Let met state upfront that I have nothing but respect and admiration for TBWA\Chiat as an agency group and particularly for their work on Apple. Over the years, the agency has created stellar, creative, brand-building work for Apple. Who can forget ‘1984’, ‘Think Different’, ‘Mac vs PC’ and so many other outstanding work for the brand.

It is not fair to be judgemental about a team that has first-hand experience of working on the brand but while reading the aforesaid mail exchanges, these were my thoughts:

– It appears to me that the agency team was swayed by the ‘Apple is doomed narrative’, which is so common across the web. While it is good to see that the discussion was beyond just the next 30-second commercial and the agency raised larger issues about the brand (company behaviour, product road map etc.) I couldn’t help get the feeling that there was a defensive tone. It was almost as if there was a reaction to everything that the trade media wanted Apple to do: launch larger screen phones, new look software and so on. The ‘Apple is doomed’ narrative in tech & general media and Wall Street circles is not new. It’s been going on for years. Social media has only amplified that noise, with all and sundry commenting on what a brand should do. So when the ad agency whose primary job is to create preference for the brand it is advertising sends out a message (interpreted correctly or otherwise) that ‘all is not well with the brand’ one can’t help get the feeling that their belief is shaken.

In my view, this is the effect of the orchestrated PR campaign against Apple through tech media, blogs & social networks. Many ‘influencers’ have openly abused Apple and written it off either as a copycat or a dying brand. Every misstep of Apple is gleefully celebrated. In such a milieu it is normal for people being exposed to such messages again and again to believe in the lie. Nobody has the time or intent to dig deep into anything and sound bytes stick in our heads. Samsung’s biggest victory lies is beyond market share– it lies in the fact that the brand has come to be equated with Apple in no time.
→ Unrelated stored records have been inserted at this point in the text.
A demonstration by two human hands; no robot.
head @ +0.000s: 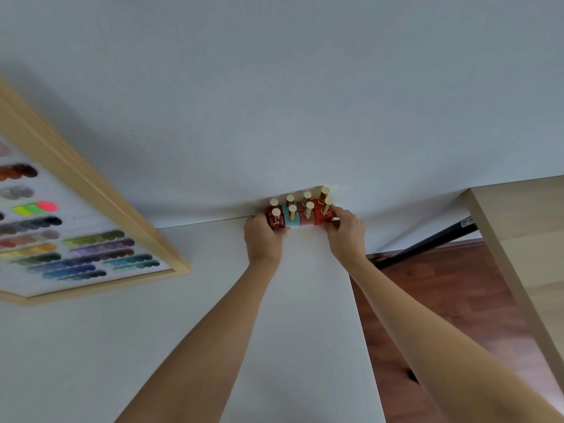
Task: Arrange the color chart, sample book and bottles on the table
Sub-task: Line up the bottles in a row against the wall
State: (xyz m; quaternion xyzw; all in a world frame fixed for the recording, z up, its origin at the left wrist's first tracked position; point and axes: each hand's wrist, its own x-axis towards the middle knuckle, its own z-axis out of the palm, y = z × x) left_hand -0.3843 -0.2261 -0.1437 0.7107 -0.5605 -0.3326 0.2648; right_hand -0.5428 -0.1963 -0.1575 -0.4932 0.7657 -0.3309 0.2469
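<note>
Several small bottles (pixel 300 210) with gold caps stand in two tight rows at the far edge of the white table (pixel 183 331), against the wall. They are dark red, turquoise and orange-red. My left hand (pixel 262 236) presses against the left end of the group, and my right hand (pixel 346 227) against its right end, squeezing the block between them. A wood-framed color chart (pixel 91 239) with rows of colored swatches lies on the table at the left. No sample book is in view.
The white wall (pixel 274 102) rises directly behind the bottles. Right of the table edge is a gap showing brown wood floor (pixel 442 300) and a black leg (pixel 427 245). A light wooden table (pixel 525 239) stands at the far right.
</note>
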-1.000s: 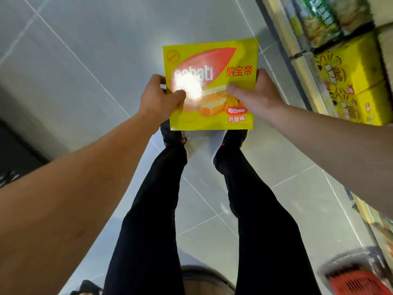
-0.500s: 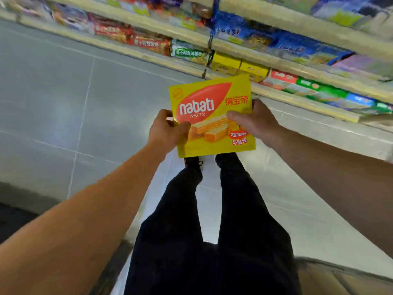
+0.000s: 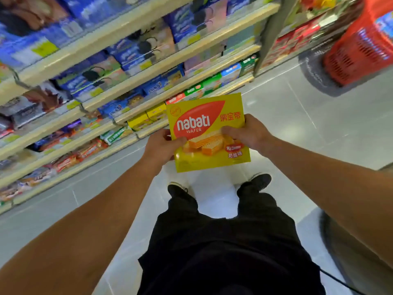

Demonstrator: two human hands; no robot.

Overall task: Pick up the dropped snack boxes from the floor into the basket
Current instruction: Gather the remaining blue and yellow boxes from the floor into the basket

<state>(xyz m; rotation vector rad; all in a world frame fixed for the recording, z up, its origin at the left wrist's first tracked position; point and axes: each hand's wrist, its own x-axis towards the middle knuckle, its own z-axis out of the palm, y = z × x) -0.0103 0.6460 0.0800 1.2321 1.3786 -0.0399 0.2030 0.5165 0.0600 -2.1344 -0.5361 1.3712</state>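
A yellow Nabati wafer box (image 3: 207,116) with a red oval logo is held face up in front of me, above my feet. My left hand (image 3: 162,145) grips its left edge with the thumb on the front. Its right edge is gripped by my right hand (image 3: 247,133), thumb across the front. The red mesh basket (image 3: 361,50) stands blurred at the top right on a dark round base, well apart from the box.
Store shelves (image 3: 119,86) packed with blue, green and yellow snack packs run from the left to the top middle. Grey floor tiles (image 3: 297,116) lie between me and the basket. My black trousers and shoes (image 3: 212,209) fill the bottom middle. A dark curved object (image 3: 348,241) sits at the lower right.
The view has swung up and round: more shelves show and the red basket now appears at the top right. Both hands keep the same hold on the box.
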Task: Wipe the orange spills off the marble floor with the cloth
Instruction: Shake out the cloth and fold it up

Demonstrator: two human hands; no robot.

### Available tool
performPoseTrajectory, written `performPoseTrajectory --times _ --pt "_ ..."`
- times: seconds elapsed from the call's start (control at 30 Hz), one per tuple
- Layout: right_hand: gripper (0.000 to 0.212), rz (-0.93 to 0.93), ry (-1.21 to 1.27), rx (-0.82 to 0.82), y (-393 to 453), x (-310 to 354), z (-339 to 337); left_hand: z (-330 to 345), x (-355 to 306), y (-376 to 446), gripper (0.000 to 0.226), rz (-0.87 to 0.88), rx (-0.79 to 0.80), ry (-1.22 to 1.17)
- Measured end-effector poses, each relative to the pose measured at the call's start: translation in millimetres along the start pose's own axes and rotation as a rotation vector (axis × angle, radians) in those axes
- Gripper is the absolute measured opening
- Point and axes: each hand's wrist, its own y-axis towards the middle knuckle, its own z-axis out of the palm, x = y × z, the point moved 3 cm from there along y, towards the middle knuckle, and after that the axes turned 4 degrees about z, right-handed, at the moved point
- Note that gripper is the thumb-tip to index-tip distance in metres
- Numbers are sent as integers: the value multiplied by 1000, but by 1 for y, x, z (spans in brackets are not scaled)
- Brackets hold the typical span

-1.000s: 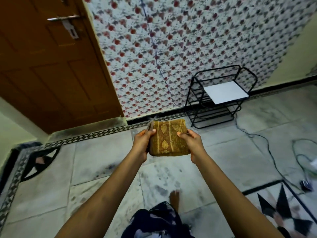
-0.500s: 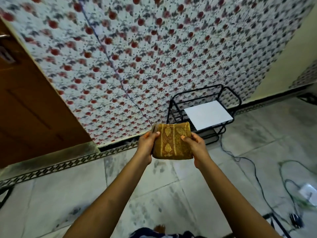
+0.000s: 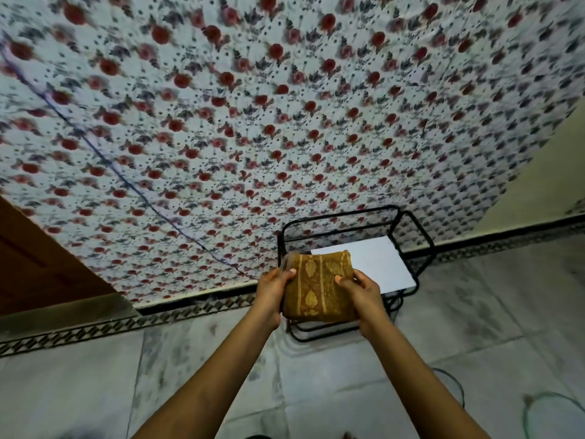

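Observation:
A folded brown-and-gold patterned cloth (image 3: 318, 288) is held up in front of me, at arm's length above the floor. My left hand (image 3: 271, 291) grips its left edge and my right hand (image 3: 364, 293) grips its right edge, thumbs on the front face. The grey-veined marble floor (image 3: 95, 391) spreads below my arms. No orange spill shows in this view.
A black wire rack (image 3: 408, 236) with a white board (image 3: 376, 261) on it stands against the floral-papered wall (image 3: 253, 122), just behind the cloth. A brown wooden door (image 3: 38, 264) is at the left. Cables (image 3: 538, 403) lie on the floor at the lower right.
My view has tilted up and swung right: the door slid off to the left, the wall fills more of the frame, and the rack now sits behind the cloth. Both hands keep their hold.

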Motion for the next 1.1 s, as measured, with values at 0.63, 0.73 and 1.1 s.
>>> performPoseTrajectory --times 0.63,0.73,1.1 --pt "19 325 -161 21 341 42 -138 220 71 259 10 -210 -139 38" --pt "19 399 -195 44 410 12 -141 228 101 315 10 -244 -232 18" --pt "37 439 -277 33 583 -111 -152 247 217 477 18 -240 -407 40"
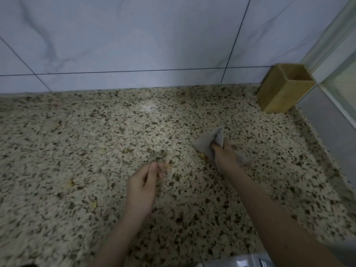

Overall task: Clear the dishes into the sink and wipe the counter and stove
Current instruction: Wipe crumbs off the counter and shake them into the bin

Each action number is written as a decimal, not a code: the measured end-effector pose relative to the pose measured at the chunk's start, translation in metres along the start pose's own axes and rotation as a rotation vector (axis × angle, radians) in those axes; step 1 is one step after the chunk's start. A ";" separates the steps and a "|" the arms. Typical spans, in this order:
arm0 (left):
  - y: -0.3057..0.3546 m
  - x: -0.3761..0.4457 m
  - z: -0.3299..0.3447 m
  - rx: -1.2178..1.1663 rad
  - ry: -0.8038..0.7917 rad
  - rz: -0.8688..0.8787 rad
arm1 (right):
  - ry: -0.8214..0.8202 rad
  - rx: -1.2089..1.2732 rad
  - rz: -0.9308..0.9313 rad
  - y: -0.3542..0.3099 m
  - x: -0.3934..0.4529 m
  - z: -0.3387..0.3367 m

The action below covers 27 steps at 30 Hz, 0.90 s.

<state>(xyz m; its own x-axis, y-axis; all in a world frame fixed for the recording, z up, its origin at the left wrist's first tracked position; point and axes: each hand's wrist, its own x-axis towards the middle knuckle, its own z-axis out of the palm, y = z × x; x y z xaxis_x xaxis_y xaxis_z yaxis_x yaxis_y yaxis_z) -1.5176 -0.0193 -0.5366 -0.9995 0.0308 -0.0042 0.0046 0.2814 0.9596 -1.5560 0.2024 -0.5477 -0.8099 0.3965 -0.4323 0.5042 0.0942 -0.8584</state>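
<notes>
— While the right hand (226, 157) is out over the speckled beige-and-brown granite worktop (96, 143), what is it doing?

— Its fingers (213, 145) are curled round a crumpled pale grey wiping cloth (209, 142), holding it down on the stone. The cloth spreads out to the left of the knuckles and a bit of it shows on the right of the hand too.

— And the left hand (142, 186)?

— It sits nearer the middle of the worktop, well apart from the cloth. Thumb and fingertips are brought together in a pinch, but that spot is blurred, so I cannot tell whether anything is between them.

— Anything on the stone around them?

— A few small yellowish crumbs (201, 155), one just beside the lower left edge of the cloth, others scattered left of the left hand.

— What else stands there?

— An open-topped square box of light wood (277, 93), upright in the far right corner, against the white marble-look wall tiles (134, 41). At the bottom edge a white object (240, 262) shows partly; I cannot make out what it is.
</notes>
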 end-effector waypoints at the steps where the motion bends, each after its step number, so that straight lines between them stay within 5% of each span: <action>1: -0.002 -0.001 -0.007 -0.009 0.013 -0.002 | -0.010 -0.008 -0.013 0.002 -0.005 0.006; 18: -0.018 -0.006 -0.126 -0.027 0.102 -0.055 | 0.017 -0.064 -0.079 0.004 -0.060 0.118; 27: -0.038 -0.007 -0.152 -0.006 0.109 -0.084 | -0.100 -0.123 -0.098 0.001 -0.079 0.165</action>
<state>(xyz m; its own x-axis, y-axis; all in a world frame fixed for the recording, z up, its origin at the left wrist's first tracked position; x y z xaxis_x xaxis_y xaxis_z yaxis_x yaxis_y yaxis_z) -1.5153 -0.1760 -0.5299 -0.9937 -0.0973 -0.0546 -0.0794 0.2727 0.9588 -1.5412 0.0204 -0.5607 -0.8797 0.2876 -0.3786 0.4491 0.2413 -0.8602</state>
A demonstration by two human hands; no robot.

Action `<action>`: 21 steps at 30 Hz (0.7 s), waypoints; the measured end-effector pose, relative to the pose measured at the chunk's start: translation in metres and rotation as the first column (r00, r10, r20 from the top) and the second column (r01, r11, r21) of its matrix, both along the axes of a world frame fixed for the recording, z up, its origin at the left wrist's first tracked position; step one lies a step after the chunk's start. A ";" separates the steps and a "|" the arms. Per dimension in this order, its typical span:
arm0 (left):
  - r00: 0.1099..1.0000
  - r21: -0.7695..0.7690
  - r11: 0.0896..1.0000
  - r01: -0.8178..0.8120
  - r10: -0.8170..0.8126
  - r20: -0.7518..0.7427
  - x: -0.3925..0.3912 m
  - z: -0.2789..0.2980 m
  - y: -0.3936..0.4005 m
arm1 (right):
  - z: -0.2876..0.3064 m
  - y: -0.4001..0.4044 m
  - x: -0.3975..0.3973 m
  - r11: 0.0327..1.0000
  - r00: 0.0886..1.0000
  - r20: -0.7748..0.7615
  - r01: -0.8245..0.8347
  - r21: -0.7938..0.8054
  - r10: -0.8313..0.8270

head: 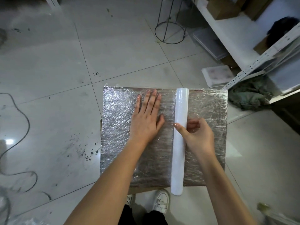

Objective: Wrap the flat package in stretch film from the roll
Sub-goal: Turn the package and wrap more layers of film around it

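one package (pixel 123 127); one roll (pixel 179 140); two hands

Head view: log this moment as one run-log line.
package: flat on floor, film-covered | roll: lying across package | left hand: flat on film | right hand: grip on roll

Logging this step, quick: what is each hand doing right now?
Left hand: open, pressed flat on the wrapped package.
Right hand: fingers curled against the film roll; a firm grip cannot be told.

Single head view, steeply down and close over the floor (pixel 48 62), edges somewhat blurred
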State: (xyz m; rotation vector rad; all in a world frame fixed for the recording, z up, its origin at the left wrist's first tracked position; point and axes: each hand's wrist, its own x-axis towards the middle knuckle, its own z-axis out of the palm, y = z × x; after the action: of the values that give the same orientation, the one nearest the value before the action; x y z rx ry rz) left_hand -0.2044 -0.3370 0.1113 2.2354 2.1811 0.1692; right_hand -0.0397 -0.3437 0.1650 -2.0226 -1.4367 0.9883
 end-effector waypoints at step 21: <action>0.992 0.049 0.994 0.100 -0.096 -0.081 0.021 0.012 0.026 | -0.006 0.008 0.025 0.999 0.967 -0.252 0.021 -0.029 -0.028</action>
State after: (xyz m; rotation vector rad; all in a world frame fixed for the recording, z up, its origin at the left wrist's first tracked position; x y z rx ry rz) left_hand -0.1839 -0.3110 0.1228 2.4118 2.1211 0.1410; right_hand -0.0150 -0.3357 0.1590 -1.8496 -1.2661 1.2107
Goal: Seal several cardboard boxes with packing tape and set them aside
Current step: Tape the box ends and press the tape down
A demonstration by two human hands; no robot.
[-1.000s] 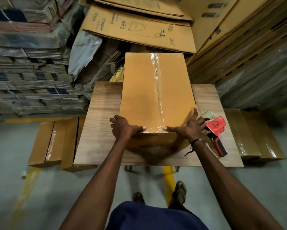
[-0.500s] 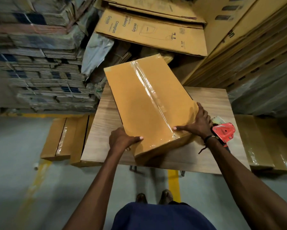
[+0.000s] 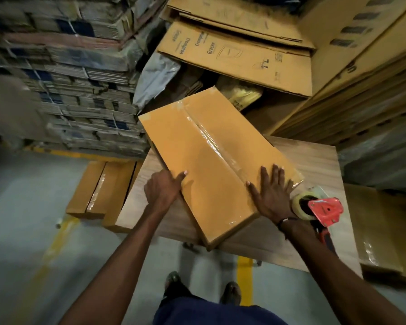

The second aspect (not related to that specific email exchange) is the general attitude of agencies to clients. It is good that an agency team voices its concerns about the overall brand health and suggests remedies. Sometimes, the understanding of the business problem may be half-baked or plain wrong. When clients ride roughshod over an agency’s point of view, it could be for many reasons: the agency is wrong from a strategy perspective, the client did not like the idea (ideas are subjective, after all) or the agency-relationship client was not mature enough to see each other as equal partners. As mentioned in this article: ‘Perhaps it’s unfair to read too much into this particular back-and-forth, but for me this typifies life at agencies…the relationship between agency and client is often incredibly difficult and frequently humiliating. Few people have the stamina and perseverance for it.’ Sometimes, even if the agency is right, they may have to accept a client’s decision to not buy into it and move on.

In the case of Schiller-agency email exchanges, I thought the client was spot on. What say?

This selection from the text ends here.